O açougueiro Fabiano
entra em cena. Senta-se junto a uma mesa, onde tem uma máquina de escrever. Ao
lado uma faca afiada. Ele fala em voz alta e datilografa. Um espírito está
sentado próximo dele. Várias facas estão espalhadas pelo cenário.
Fabiano: Desde criança
escuto histórias de causar medo. Meu avô era o homem que contava estas histórias.

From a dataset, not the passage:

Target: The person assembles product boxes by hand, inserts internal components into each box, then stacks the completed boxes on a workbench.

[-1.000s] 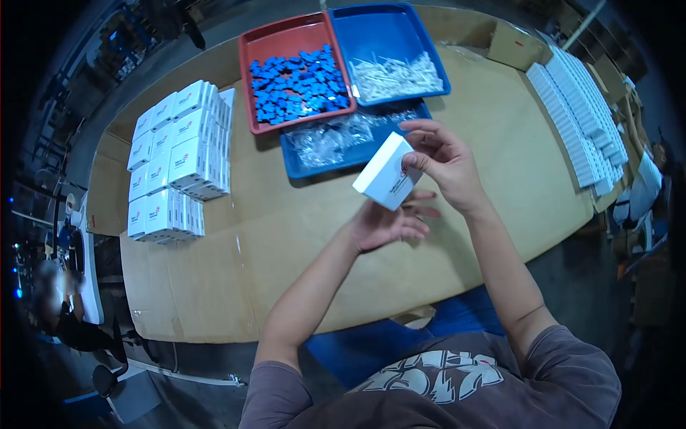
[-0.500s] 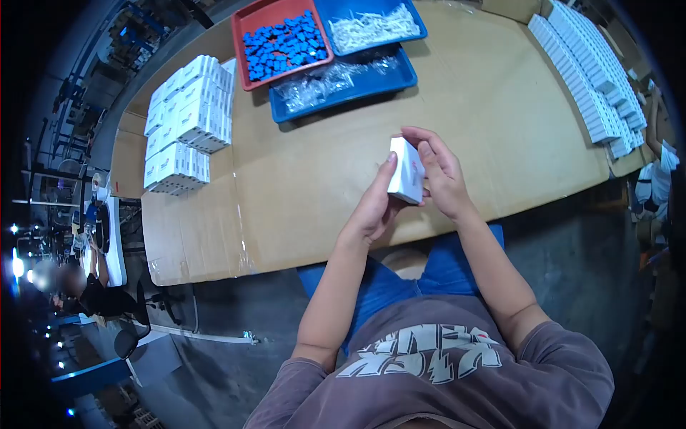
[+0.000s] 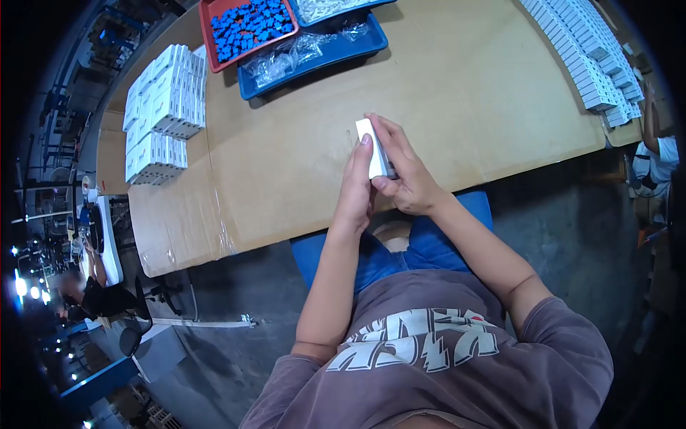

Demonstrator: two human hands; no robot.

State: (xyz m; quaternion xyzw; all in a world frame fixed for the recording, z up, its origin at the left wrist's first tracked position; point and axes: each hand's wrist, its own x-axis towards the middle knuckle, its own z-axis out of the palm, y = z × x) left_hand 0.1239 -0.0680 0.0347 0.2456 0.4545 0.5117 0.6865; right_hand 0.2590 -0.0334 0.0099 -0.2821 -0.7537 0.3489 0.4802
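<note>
A small white box point(image 3: 374, 151) stands upright between my two hands, above the cardboard-covered table point(image 3: 286, 171) near its front edge. My left hand point(image 3: 356, 179) is closed on the box's left side, its thumb lying on the white face. Around the right side, my right hand point(image 3: 407, 171) is closed too, with its fingers along the box's far edge and its thumb at the bottom. Much of the box is hidden by the fingers.
Stacked white boxes point(image 3: 168, 93) stand at the left, more rows point(image 3: 582, 61) at the far right. At the back are a red tray point(image 3: 209, 43) of blue pieces, a blue tray point(image 3: 314, 71) of clear bags and another point(image 3: 366, 3) of white pieces. People point(image 3: 107, 297) are at both sides.
Both hands and the box have shifted left in view. The box has turned so a narrower face shows, and my right hand has closed in around it. The table and trays have also shifted left and up.
</note>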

Contava e escrevia. Dizia que eu precisava saber o que acontecia além dos meus
olhos. Algumas destas histórias ele tinha testemunhado. Outras ele tinha
escutado. Eram histórias de terror, de amores destruídos num pequeno vilarejo,
como o nosso. Um vilarejo onde o vento baixava a cabeça de todos. E cabeças
baixas deixavam de pensar, apertavam corações e sufocavam vidas. A que mais me
impressionou era a do enforcado Demétrio.
Márcia, filha de Fabiano,
entra em cena. Dois espíritos entram com ela. Fabiano tem os olhos
constantemente arregalados, como se estivesse sempre em alerta.
Márcia: Pai, olha estas
facas todas espalhadas... isto é perigoso.
Fabiano: Sou um
açougueiro, Márcia.
Márcia: Pai, escrevendo
aquelas histórias?
Fabiano: Sim, filha.
Preciso deixar estas histórias registradas. Isto é necessário e importante.
Márcia: Por que pai?
Fabiano: Para que todos
saibam o que aconteceu.
Márcia: O que aconteceu?
Fabiano olha para a filha
e fica mudo.
Márcia: O senhor é muito
misterioso. (a filha beija o pai no rosto e os espíritos encostam suas mãos
nele e Fabiano sente calafrios). Às vezes sinto medo deste mistério que vem do
senhor. Vou sair. Volto logo.
Márcia saí de cena. E
todos os espíritos saem com ela.
Fabiano sente-se mal, mas
continua datilografando.
Fabiano: Voltando à
Demétrio. Ele era um pobre coitado. Bebia demais, vivia de menos, mal quisto
por todos no vilarejo por causa da bebida. Quando estava bêbado falava mal dos
outros. Se metia em brigas de facas. Não fazia por mal. Como eu disse, o
problema dele era a bebida mesmo. Falava muito da família Soares Albuquerque. Era
inimigo da família nobre. Ninguém entendia a obsessão que ele tinha por aquela
família. Conta-se que trabalhou muito tempo como jardineiro na grande casa. Teria
conhecido Eleanor Soares Albuquerque quando mocinha. Eleanor era uma nobre
destemida e terrível mulher que mandava matar quando se sentia insatisfeita. Uma
linda moça, que implicava com as escravas bonitas. Não admitia que mulher
alguma chamasse mais atenção que ela. Suspeita-se que Demétrio tenha se
enforcado após uma confusão na mansão dos Soares Albuquerque. A tal árvore do
enforcado ficava encravada numa curva. Contam os antigos que ele se enforcou
pronunciando o nome de Eleanor. Meu avô confirmou esta informação numa carta.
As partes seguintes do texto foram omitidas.